#### Task brief
Using "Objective" as the search string, find the matching lines below and copy them.

(Stored items)
Segment Open

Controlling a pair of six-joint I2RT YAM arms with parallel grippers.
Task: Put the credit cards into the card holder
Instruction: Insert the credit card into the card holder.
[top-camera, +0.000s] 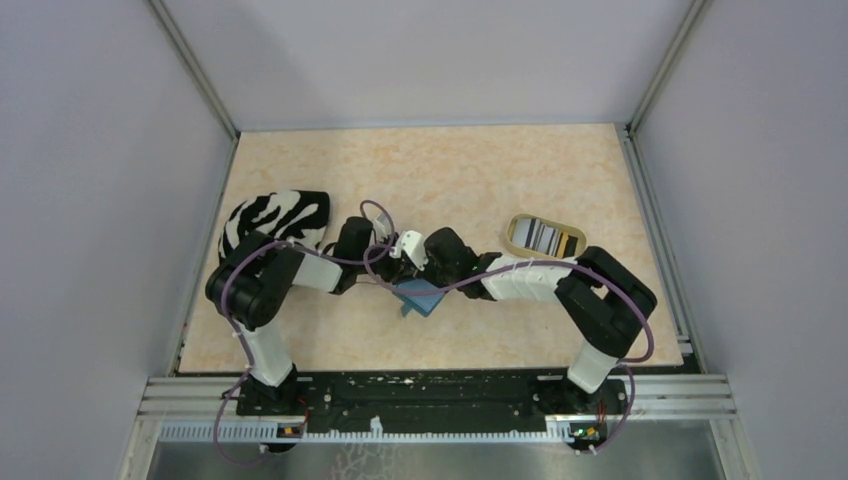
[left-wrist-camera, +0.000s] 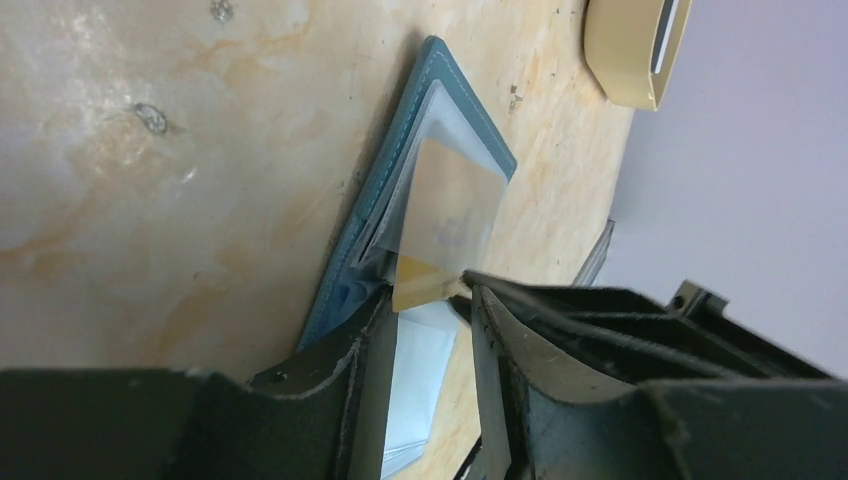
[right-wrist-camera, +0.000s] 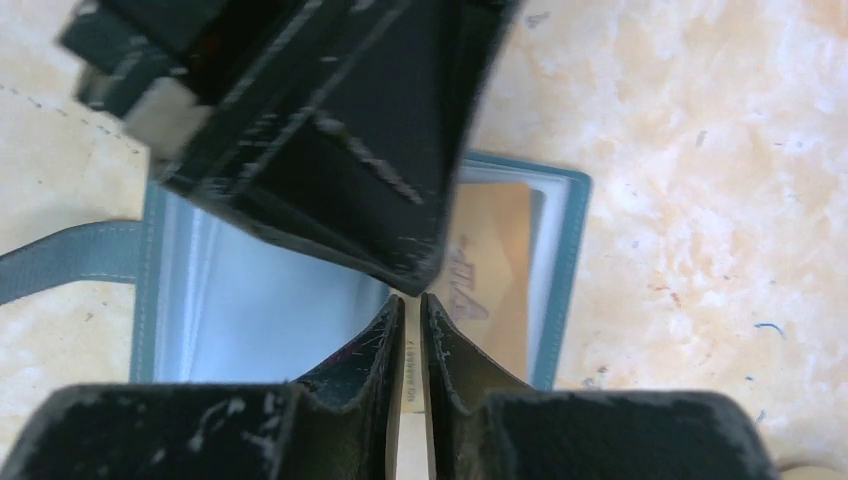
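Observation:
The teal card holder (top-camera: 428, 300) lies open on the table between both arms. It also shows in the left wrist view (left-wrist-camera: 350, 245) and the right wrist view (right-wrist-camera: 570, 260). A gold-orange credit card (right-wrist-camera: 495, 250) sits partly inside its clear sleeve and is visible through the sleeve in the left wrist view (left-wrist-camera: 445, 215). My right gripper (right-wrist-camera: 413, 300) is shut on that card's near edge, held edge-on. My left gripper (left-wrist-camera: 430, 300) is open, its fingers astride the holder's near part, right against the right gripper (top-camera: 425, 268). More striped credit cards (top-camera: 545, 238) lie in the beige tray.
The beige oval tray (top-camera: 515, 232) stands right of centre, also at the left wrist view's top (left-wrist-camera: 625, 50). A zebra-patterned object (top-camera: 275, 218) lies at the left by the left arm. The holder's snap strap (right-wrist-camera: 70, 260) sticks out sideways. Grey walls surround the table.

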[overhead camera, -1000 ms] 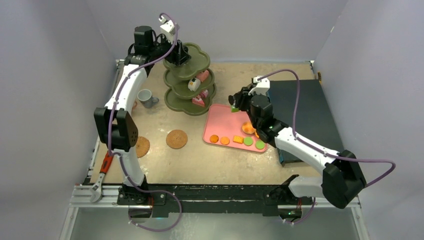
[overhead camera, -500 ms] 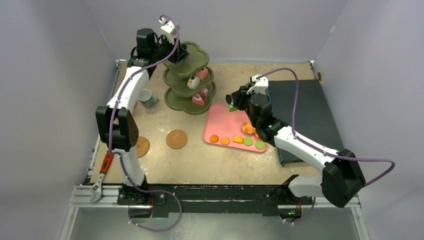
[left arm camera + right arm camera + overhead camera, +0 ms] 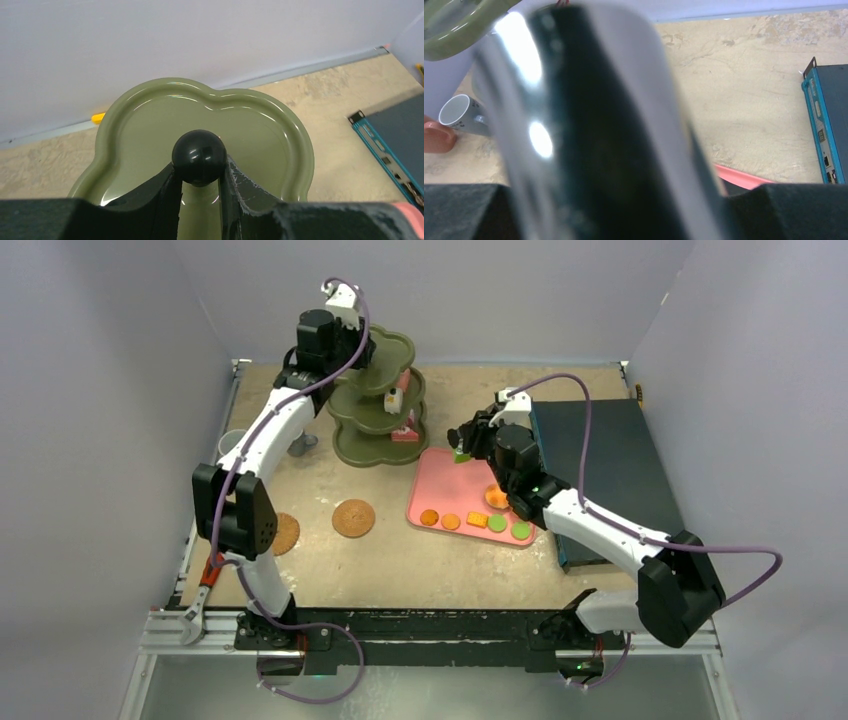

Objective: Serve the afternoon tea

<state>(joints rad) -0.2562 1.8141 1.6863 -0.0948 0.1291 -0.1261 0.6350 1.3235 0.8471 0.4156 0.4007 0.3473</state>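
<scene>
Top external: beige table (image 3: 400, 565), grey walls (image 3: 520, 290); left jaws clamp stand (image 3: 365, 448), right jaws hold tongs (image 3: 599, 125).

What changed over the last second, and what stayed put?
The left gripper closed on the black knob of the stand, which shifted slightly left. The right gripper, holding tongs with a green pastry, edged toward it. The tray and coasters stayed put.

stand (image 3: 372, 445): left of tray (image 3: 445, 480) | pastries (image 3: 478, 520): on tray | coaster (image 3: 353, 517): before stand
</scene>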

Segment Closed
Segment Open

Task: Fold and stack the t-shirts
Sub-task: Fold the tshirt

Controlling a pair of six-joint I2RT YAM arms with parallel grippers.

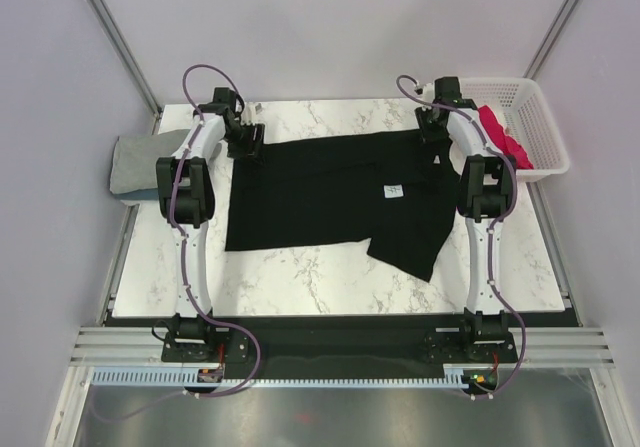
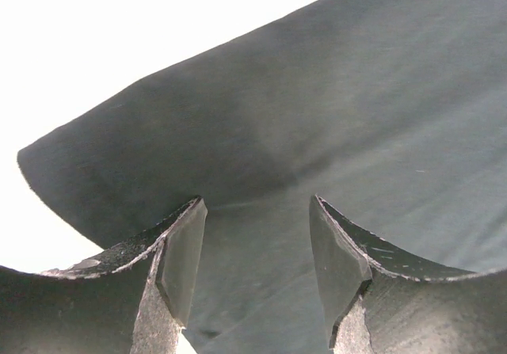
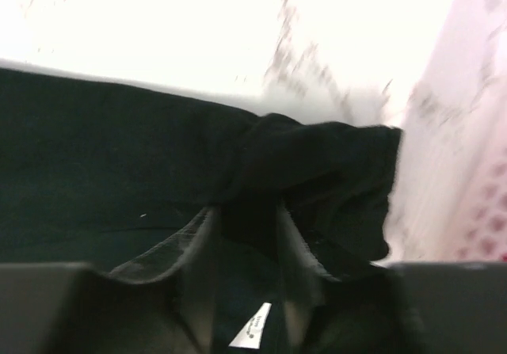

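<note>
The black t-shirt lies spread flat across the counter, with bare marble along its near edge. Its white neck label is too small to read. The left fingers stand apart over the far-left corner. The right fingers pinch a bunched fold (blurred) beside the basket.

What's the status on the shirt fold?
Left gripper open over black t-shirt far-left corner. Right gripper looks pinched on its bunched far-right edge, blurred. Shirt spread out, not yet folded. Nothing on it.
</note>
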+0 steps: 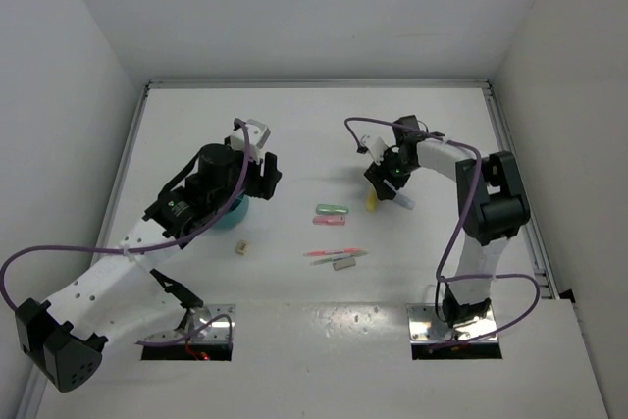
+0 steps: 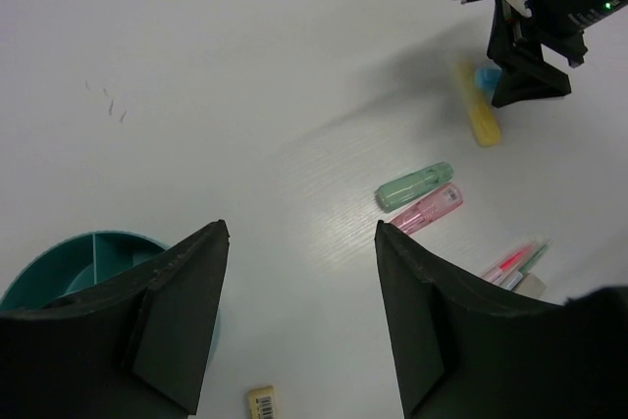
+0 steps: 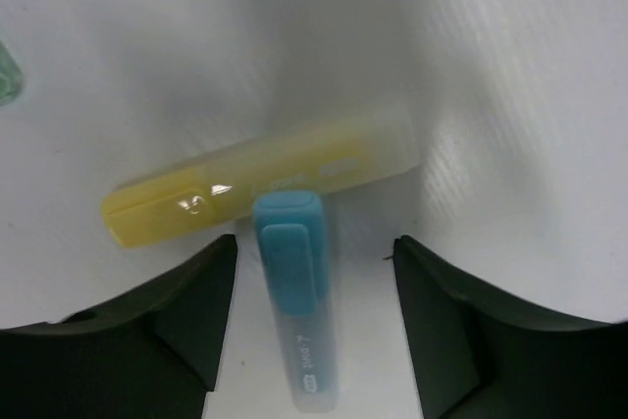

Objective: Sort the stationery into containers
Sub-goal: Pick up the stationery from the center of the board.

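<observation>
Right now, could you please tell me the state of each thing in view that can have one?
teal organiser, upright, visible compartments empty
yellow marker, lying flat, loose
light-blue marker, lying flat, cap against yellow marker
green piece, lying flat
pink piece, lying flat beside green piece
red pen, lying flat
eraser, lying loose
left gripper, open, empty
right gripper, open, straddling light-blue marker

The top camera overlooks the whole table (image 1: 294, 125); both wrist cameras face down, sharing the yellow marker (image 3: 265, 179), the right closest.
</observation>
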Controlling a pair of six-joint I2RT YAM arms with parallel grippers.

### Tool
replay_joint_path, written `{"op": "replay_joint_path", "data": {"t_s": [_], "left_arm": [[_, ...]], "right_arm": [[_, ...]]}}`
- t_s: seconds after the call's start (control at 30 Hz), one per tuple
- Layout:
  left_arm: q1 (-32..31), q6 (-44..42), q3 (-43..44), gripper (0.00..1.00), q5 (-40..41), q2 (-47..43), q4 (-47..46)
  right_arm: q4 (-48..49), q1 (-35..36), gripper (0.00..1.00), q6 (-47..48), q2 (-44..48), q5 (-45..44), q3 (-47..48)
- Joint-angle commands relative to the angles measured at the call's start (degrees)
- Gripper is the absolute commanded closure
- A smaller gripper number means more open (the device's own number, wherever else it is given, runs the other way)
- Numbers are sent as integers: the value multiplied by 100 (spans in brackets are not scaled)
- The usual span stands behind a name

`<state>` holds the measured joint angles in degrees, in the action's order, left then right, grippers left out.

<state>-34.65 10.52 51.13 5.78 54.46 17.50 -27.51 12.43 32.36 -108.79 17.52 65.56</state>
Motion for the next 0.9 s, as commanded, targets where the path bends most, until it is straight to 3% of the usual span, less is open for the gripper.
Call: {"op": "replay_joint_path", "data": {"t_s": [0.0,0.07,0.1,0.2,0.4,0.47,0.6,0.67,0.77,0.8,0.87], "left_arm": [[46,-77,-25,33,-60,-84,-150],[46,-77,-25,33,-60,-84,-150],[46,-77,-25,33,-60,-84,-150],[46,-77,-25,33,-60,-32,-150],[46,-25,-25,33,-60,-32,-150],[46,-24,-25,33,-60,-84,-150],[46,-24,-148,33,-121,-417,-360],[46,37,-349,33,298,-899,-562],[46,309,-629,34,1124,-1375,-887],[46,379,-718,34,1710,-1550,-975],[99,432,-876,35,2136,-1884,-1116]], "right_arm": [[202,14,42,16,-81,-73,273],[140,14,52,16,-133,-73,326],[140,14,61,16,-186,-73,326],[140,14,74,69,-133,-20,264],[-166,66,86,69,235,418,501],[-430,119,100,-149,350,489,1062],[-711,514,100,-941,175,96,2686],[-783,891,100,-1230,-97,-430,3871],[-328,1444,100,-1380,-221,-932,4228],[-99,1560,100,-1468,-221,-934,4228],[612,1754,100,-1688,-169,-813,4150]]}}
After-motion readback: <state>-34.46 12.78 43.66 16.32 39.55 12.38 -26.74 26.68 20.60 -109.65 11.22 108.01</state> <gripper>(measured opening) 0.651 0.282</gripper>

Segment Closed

#### Written answer
Objective: Serve the afternoon tea
Objective: Sort the stationery into containers

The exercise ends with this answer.